Information supplied »
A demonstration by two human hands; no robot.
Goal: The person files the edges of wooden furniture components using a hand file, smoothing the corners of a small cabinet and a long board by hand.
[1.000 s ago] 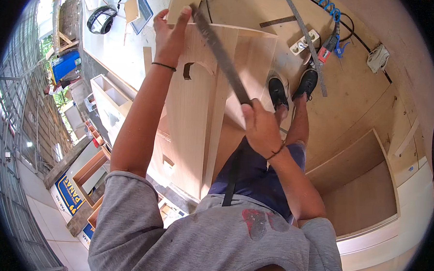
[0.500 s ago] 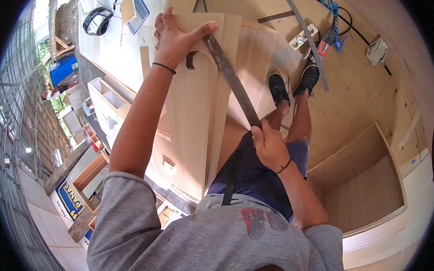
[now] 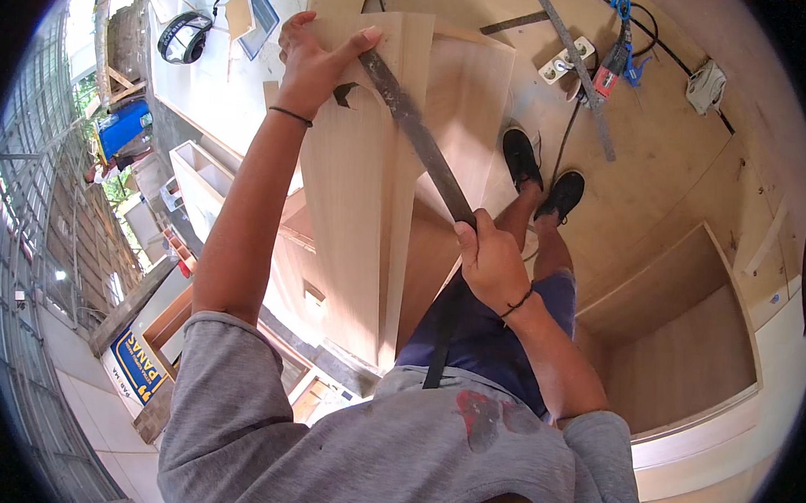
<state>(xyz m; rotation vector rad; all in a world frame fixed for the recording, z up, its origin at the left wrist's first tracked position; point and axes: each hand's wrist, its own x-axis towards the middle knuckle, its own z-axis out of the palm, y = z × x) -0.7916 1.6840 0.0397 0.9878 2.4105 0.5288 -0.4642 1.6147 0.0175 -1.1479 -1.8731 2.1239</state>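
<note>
A long, flat grey metal file (image 3: 417,131) lies slantwise across a tall pale wood-grain panel piece (image 3: 347,204). My right hand (image 3: 495,263) is closed round the file's near end, so any handle there is hidden. At the panel's far end, my left hand (image 3: 319,64) hooks its fingers over the left edge, and its thumb stretches over the face close to the file's far tip. A small dark patch (image 3: 343,93) shows on the panel just below that hand.
An open wooden box (image 3: 686,354) stands at the right. Beyond my shoes (image 3: 563,196) lie a metal strip (image 3: 577,75), a white power strip (image 3: 566,61) and a red-and-black power tool (image 3: 609,73) with cords. A white worktop (image 3: 217,90) at the left bears a black strap roll (image 3: 185,38).
The file and my right hand have shifted slightly up and left across the panel. My right foot has drawn back toward me. The view has shifted a little.
</note>
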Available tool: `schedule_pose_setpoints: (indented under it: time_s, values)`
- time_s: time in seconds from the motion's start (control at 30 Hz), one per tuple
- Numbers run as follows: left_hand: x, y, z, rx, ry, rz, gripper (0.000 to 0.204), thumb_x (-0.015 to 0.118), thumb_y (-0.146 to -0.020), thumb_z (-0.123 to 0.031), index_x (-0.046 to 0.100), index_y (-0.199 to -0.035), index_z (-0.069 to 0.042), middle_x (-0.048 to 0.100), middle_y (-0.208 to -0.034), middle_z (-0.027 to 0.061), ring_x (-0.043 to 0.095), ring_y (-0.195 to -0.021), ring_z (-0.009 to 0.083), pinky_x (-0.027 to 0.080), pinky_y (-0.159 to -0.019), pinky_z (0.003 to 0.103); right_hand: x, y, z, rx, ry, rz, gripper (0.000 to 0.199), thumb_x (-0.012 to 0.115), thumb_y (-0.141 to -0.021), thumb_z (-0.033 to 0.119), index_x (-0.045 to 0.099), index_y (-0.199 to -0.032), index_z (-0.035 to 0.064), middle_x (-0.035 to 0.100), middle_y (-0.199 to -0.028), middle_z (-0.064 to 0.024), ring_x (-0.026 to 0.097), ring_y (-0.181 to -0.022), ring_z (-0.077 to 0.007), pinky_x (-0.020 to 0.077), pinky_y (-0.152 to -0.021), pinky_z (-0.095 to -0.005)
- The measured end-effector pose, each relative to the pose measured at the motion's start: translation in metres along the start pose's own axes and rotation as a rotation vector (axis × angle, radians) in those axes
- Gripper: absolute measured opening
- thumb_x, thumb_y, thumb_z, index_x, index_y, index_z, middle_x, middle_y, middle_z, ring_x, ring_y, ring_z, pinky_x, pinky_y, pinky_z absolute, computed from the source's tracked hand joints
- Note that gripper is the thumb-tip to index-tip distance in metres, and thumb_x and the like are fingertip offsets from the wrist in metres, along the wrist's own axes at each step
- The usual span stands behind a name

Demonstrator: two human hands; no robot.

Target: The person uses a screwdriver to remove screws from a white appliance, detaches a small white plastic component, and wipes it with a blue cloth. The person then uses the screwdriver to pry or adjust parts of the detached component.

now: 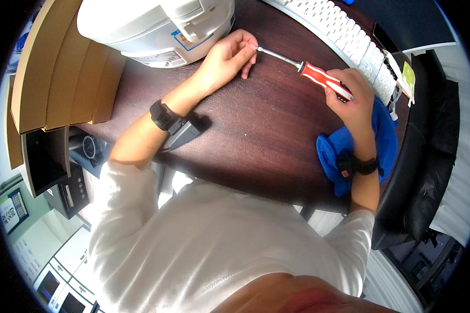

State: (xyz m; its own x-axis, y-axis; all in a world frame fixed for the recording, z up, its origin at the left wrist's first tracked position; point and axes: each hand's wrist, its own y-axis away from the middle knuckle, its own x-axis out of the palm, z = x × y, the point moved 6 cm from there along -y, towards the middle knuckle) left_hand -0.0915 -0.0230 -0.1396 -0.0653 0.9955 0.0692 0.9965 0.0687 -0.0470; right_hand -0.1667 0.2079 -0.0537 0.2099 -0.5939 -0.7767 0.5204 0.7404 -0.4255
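My right hand is wrapped round the red and white handle of a screwdriver, whose metal shaft points left. At the tip of that shaft, the thumb and forefinger of my left hand are pinched together; whatever lies between them is too small to make out. Just beyond my left hand stands a white rice cooker with labels on its side. A blue cloth item lies under my right wrist.
The dark brown tabletop runs beneath both hands. A white keyboard borders the far right. Cardboard boxes rise at the left. A dark grey device sits beside my left wrist, and a black chair is at the right.
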Motion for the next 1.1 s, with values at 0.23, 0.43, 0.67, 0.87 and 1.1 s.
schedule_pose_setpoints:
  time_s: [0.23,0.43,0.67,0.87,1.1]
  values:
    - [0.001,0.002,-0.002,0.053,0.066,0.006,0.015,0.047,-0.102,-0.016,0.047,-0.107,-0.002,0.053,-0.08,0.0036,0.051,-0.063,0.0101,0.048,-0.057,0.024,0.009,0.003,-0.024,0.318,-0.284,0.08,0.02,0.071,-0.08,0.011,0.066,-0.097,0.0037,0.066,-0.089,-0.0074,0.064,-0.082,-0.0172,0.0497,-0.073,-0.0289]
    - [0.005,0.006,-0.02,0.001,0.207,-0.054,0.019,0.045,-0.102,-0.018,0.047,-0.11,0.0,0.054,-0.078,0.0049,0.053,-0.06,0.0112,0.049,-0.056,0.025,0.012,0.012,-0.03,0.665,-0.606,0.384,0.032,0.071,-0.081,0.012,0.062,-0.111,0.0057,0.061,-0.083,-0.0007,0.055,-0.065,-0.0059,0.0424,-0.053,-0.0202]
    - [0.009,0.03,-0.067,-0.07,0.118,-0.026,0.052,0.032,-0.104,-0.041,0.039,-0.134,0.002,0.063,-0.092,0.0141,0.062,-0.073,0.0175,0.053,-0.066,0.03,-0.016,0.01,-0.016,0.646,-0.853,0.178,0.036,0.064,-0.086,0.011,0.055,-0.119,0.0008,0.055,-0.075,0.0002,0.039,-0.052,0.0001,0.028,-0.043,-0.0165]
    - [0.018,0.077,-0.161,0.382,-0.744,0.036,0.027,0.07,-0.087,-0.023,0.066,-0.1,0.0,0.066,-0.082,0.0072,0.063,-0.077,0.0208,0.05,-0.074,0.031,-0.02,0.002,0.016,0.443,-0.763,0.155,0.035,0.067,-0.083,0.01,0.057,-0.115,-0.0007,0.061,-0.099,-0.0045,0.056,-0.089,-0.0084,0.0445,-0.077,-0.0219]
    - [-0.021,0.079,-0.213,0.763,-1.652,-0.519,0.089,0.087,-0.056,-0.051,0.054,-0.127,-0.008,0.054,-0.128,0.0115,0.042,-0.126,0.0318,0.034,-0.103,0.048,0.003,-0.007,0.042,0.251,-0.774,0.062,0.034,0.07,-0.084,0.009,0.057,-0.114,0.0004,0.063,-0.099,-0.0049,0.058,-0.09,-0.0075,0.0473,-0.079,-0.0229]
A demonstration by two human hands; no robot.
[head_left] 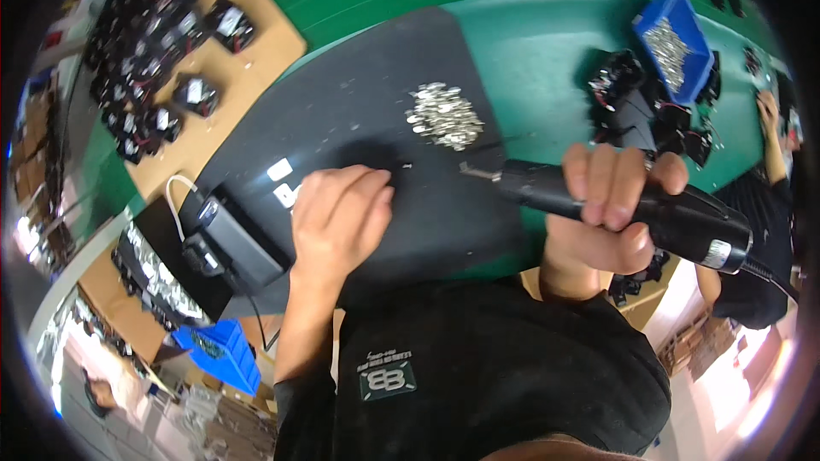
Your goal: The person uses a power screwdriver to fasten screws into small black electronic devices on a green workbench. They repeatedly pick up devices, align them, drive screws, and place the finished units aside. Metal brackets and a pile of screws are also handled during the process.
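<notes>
The right hand (611, 196) grips a black electric screwdriver (632, 209), tip aimed near the screw pile (444, 115); the left hand (337, 213), fingers curled, pins a small part beside it.

I count two small white rectangular labels (280, 170) on the black mat (359, 94), one above the other, just left of my left hand (337, 213). A silvery foil bag (162, 277) lies at the mat's lower left edge, crinkled and shiny. Blue plastic bin (675, 38) upper right, holding silver metal parts. A second blue bin (218, 350) sits lower left, under the table edge. I see no screens or signs.
</notes>
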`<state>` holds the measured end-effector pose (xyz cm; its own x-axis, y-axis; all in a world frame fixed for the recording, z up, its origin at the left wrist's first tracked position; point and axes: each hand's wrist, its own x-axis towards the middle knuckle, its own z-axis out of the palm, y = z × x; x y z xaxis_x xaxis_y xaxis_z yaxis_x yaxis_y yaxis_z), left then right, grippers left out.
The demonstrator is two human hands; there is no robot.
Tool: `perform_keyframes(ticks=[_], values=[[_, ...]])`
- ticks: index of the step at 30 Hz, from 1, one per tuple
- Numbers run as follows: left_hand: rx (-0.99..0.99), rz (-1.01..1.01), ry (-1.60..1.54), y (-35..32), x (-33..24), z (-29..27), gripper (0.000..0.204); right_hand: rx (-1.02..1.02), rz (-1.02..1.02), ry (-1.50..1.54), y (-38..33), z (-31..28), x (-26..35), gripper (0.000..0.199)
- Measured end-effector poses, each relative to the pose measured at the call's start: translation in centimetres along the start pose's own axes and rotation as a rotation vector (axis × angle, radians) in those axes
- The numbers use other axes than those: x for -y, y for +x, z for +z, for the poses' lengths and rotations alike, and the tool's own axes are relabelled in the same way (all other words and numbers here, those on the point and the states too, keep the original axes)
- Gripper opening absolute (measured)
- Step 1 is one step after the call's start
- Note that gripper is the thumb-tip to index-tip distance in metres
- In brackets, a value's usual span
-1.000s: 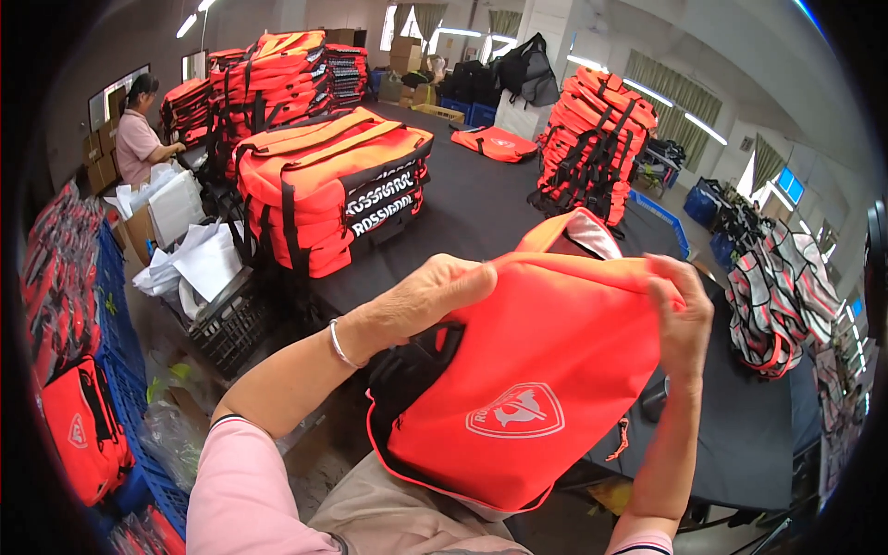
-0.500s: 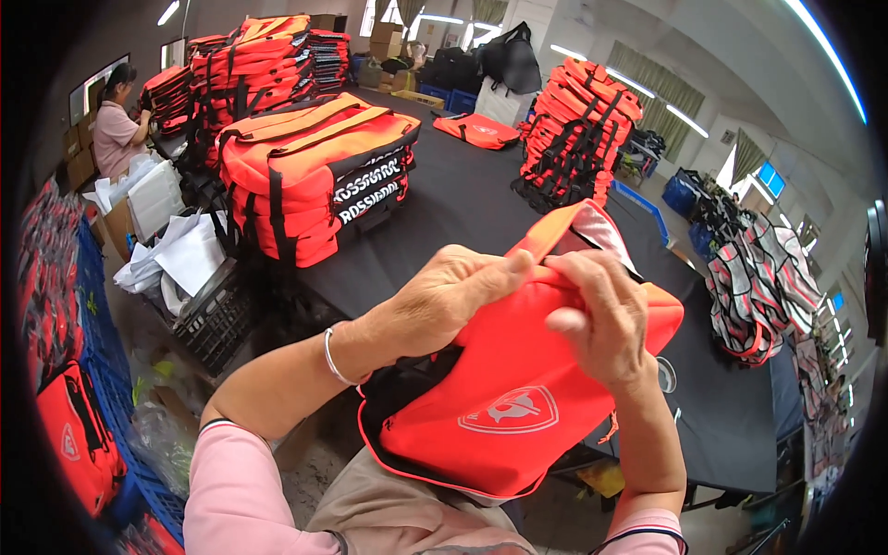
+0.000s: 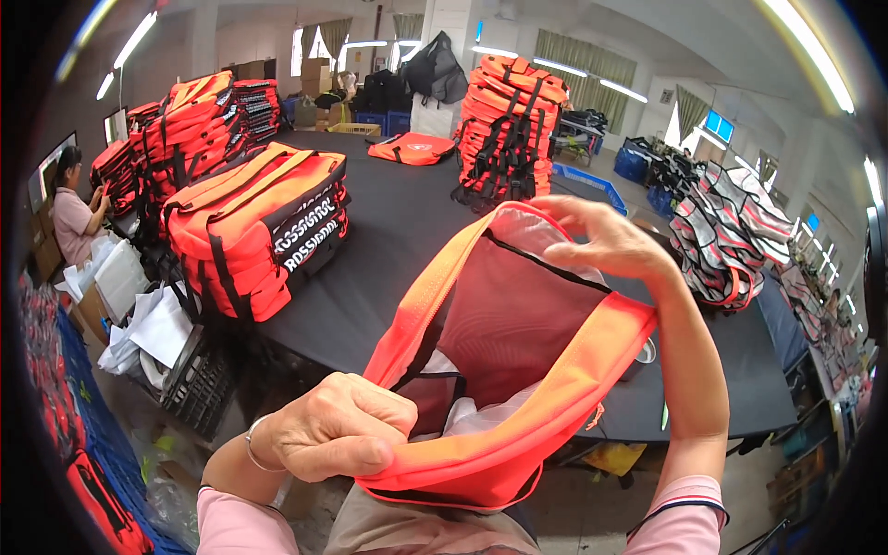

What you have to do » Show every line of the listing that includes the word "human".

Task response »
A demonstration by two human hands; no robot.
Demonstrator: two human hands; no robot.
A demonstration by two human hands; no robot.
The demonstrator is two human hands; there is no robot.

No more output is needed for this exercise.